Hari ini hectic sekali. Dapur rumah Kanatya Seara ngebul dan aroma kesibukan menguar di udara. Menurut Tya, mama lebay banget. Demi penghuni baru rumah tua di Jalan Sakarepmu, mama masak istimewa. Kabarnya, penghuni baru itu memesan catering untuk sarapan, makan siang, dan makan malam untuk seminggu ke depan, dibayar tunai. Ditransfer sih, cuma dibayar di muka. Bagaimana mama tidak senang kalau begitu?:
Mama sebenarnya bukan pengusaha catering professional. Hanya saja, sekali-kali ada saja tetangga yang pesan makanan ke mama kalau ada acara. Mama terkenal dengan masakannya yang enak di Tawanggundul. Banyak orang yang menyarankan mama untuk buka warung saja. Namun mama menolak karena papa yang melarangnya. Tentu saja itu alasannya. Gengsi papa. Apa lagi? Kata papa, “Aku masih sanggup biayain keluargaku sendiri. Jadi jangan bikin malu dengan jualan-jualan segala. Kayak aku kurang aja ngempanin keluargaku.”

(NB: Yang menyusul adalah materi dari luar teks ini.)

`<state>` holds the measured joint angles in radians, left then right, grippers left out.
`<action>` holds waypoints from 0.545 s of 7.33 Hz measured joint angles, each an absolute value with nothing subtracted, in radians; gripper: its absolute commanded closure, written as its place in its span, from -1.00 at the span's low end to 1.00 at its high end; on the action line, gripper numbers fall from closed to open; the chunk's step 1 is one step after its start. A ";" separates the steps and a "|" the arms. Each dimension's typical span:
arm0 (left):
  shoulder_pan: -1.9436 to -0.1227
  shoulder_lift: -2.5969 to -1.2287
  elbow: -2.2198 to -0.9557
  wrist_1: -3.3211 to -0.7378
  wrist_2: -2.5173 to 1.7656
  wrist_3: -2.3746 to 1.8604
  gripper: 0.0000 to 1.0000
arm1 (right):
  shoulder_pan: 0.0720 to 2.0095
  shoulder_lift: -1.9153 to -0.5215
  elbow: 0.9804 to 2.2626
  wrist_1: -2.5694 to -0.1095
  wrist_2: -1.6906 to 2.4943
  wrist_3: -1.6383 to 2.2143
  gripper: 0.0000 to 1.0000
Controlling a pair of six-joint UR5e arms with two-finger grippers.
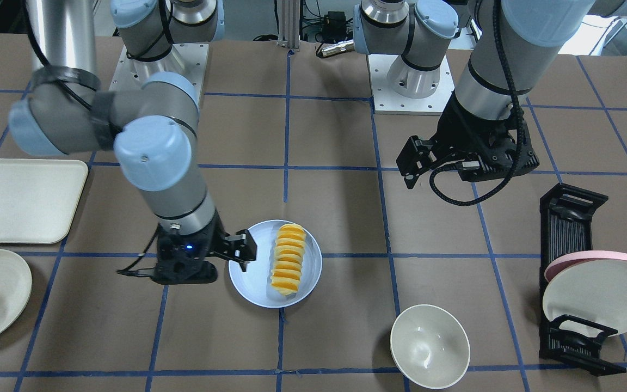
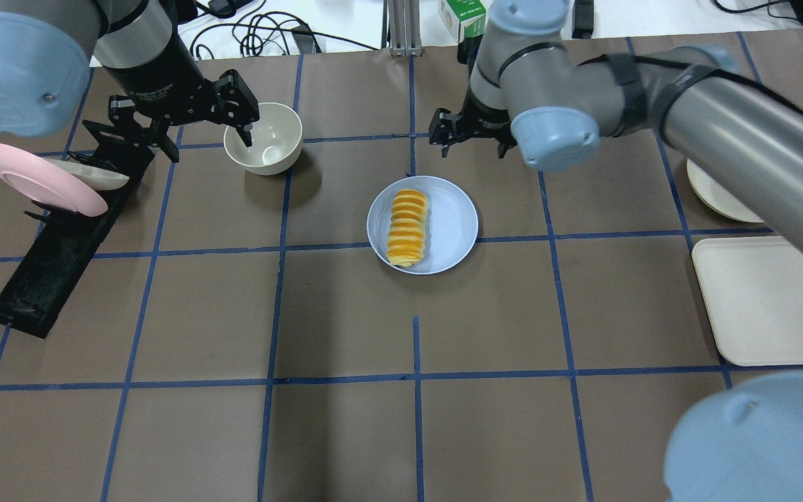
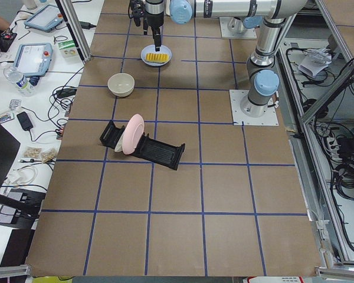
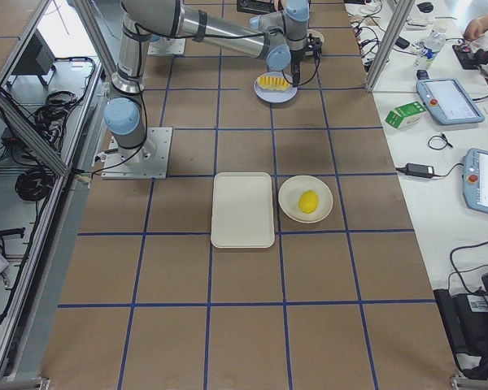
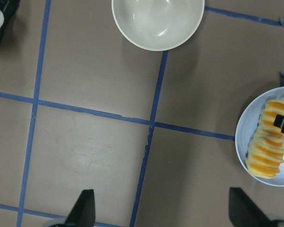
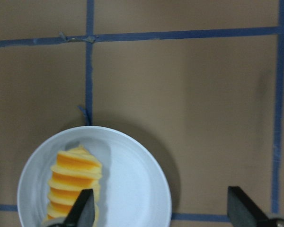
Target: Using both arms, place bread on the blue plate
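Front-facing: the right arm reaches low. Its claw (image 1: 241, 249) is spread wide and empty at the blue plate's (image 1: 248, 286) 9 o'clock rim. The bread (image 1: 288, 260) lies on the plate just beside it, apart.
Overhead: the left claw (image 2: 210, 132), likewise spread, hovers by the white bowl (image 2: 269, 150).
Right wrist: the bread's lower end is cut off.

A robotics lab, with teach pendants (image 4: 449, 99) and loose cables (image 3: 345, 174).
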<state>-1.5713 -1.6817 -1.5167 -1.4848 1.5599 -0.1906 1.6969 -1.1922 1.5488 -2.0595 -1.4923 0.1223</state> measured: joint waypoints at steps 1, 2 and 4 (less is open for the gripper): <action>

Padahal mama kan suka memasak, juga pintar membordir dan menjahit. Pernah mama open pre order mukena border jahitan mama sendiri pas lebaran tahun lalu. Ternyata laku bagai kacang goreng. Bahkan pembelinya ada yang berasal dari kota Solo yang lumayan agak jauh dari Tawanggundul. Padahal mama tidak pernah mempromosinya dengan serius. Mungkin salah satu pembeli di kampung ini yang mempromosikan dari mulut ke mulut. Memang begitu. Kalau produk kita bagus, pasti tetap laku kok. Promosi dari mulut ke mulut memang selalu lebih efektif dari promosi jenis apapun juga.
Mama bisa menerima pesanan catering setelah membujuk papa bahwa niat mama semata-mata hanya menolong tetangga. Tidak lebih. Kabarnya penghuni baru tersebut duda beranak satu dan cukup sibuk bekerja tak punya waktu untuk memasak.
Mama kemarin sudah bilang ke Tya bahwa dia yang akan bertugas mengantarkan catering tersebut ke pelanggan barunya. Tya setuju saja karena jauh di dalam hatinya dia pun sebenarnya penasaran dengan sosok pemilik baru rumah intimidatif itu.